Segment Start: Supplied material
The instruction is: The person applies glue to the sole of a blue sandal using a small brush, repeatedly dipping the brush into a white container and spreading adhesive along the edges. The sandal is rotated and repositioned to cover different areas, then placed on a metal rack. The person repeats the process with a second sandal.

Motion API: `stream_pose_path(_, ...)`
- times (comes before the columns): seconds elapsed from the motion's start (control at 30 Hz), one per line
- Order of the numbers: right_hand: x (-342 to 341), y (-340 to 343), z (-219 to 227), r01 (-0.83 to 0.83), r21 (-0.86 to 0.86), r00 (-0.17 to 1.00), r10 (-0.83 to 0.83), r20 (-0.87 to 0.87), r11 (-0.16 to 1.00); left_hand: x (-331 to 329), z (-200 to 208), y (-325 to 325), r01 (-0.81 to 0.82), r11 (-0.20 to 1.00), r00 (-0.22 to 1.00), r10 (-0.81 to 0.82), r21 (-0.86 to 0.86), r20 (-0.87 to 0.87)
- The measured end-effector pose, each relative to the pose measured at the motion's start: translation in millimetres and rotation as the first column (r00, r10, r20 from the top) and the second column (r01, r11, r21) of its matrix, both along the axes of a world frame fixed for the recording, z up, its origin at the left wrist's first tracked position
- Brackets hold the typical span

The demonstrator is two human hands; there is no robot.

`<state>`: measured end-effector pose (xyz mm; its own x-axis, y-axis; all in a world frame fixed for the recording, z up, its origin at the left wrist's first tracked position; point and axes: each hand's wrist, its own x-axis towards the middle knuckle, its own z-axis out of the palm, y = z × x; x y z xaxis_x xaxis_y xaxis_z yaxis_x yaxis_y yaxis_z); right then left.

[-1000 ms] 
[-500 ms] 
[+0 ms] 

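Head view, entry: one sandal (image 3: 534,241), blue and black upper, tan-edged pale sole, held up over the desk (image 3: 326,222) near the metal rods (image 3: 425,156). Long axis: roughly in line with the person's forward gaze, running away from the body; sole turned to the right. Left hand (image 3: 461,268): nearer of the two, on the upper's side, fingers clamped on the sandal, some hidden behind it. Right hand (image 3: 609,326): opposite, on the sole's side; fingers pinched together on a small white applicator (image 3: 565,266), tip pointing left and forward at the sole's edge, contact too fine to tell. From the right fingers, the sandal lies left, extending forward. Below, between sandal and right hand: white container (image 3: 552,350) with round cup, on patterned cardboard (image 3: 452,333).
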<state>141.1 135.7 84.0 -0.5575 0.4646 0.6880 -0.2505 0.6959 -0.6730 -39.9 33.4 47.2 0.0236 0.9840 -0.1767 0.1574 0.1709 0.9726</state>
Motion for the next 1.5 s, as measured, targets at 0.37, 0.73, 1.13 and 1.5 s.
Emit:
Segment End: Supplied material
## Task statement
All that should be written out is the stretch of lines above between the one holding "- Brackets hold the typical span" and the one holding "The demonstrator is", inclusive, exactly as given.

## Response to this task
- Brackets hold the typical span

The demonstrator is two human hands; there is no robot.

Nothing else goes in the answer.